Nothing seriously wrong with the above code. It is just that it uses a bunch of sprintf(), strcpy() and strcat() calls to construct the target string. Also it overallocates the memory required for the actual string.

The same effect can be achieved by using asprintf(). The resulting code will be much smaller and easy to maintain however. This function also eases the developer from the burden of allocating memory of appropriate size. In general, overallocation leads to memory wastage and underallocation likely leads to buffer overflows posing unnecessary security risks. When relying on asprintf(), developers are not relieved from two factors though -- checking the return value to see if the call succeeded, and in freeing up the buffer when done with it. Ignoring those two aspects lead to program failures in the worst case, and memory leaks are almost guaranteed.

Here is the alternate version that achieves the desired effect by making use of asprintf().

% cat ifmt.c
#include <stdio.h>
#include <stdlib.h>

...
char *tstr;
int num = 22, den = 7;
float pi = ((float)num/den);

int ret = asprintf(&tstr, "value of pi = (%d/%d) = %0.2f", num, den, pi);

if (ret == -1) return 1;

puts(tstr);
free(tstr);
...

% ./<executable>
value of pi = (22/7) = 3.14

Also see: snprintf()

(Full copy of the same blog post with complete examples can be found at:
http://technopark02.blogspot.com/2015/01/programming-in-c-few-tidbits-4.html)

Thursday Jul 31, 2014

Programming in C: Few Tidbits #2

(1) ceil() returns an incorrect value?

ceil() rounds the argument upward to the nearest integer value in floating-point format. For example, calling ceil() with an argument (2/3) should return 1.

printf("\nceil(2/3) = %f", ceil(2/3));

results in:

ceil(2/3) = 0.000000

.. which is not the expected result.

However:

printf("\nceil((float)2/3) = %f", ceil((float)2/3));

shows the expected result.

ceil((float)2/3) = 1.000000

The reason for the incorrect result in the first attempt can be attributed to the integer division. Since both operands in the division operation are integers, it resulted in an integer division which discarded the fractional part.

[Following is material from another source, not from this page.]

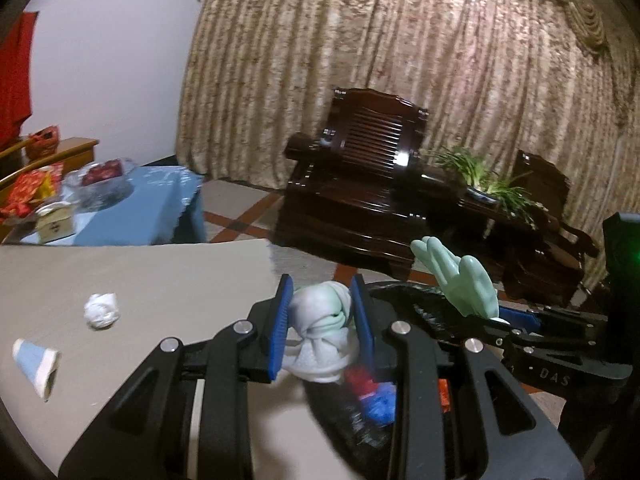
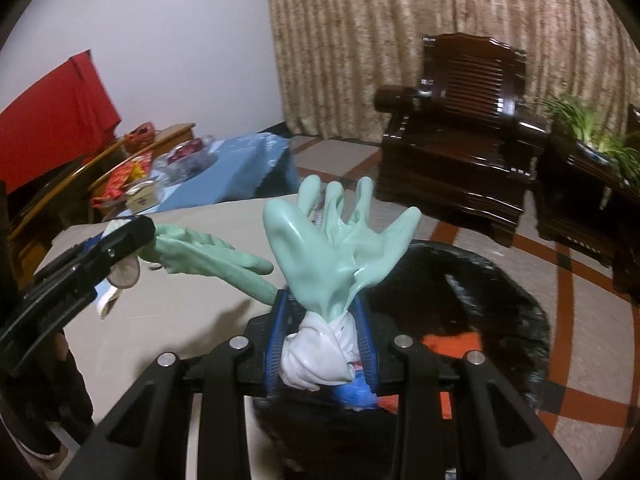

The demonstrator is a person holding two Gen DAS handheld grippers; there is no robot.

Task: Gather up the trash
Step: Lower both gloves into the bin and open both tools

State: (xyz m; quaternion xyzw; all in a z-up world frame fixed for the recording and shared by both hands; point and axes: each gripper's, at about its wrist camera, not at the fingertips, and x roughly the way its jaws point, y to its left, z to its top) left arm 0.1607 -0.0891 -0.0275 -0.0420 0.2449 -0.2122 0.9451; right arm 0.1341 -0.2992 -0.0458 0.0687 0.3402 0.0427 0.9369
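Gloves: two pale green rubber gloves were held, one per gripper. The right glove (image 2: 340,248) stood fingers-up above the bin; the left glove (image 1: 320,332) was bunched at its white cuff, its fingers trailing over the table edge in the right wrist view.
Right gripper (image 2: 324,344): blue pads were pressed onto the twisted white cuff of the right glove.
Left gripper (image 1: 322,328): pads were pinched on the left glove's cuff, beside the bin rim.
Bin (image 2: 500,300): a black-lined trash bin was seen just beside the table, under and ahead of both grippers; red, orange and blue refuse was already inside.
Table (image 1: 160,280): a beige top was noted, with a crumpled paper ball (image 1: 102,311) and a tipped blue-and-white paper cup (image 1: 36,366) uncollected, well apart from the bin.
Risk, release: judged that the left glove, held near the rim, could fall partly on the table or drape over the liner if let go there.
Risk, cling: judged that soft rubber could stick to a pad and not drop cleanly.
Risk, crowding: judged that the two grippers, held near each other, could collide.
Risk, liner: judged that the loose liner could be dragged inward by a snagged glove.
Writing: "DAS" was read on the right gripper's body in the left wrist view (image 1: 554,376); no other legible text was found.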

Desired result can be achieved by casting one of the operands to float or double as shown in the subsequent attempt.

One final example for the sake of completeness.

printf("\nceil(2/(float)3) = %f", ceil(2/(float)3));
..
ceil(2/(float)3) = 1.000000

(2) Main difference between abort() and exit() calls

On a very high level: abort() sends SIGABRT signal causing abnormal termination of the target process without calling functions registered with atexit() handler, and results in a core dump. Some cleanup activity may happen.

exit() causes normal process termination after executing functions registered with the atexit() handler, and after performing cleanup activity such as flushing and closing all open streams.

If it is desirable to bypass atexit() registered routine(s) during a process termination, one way is to call _exit() rather than exit().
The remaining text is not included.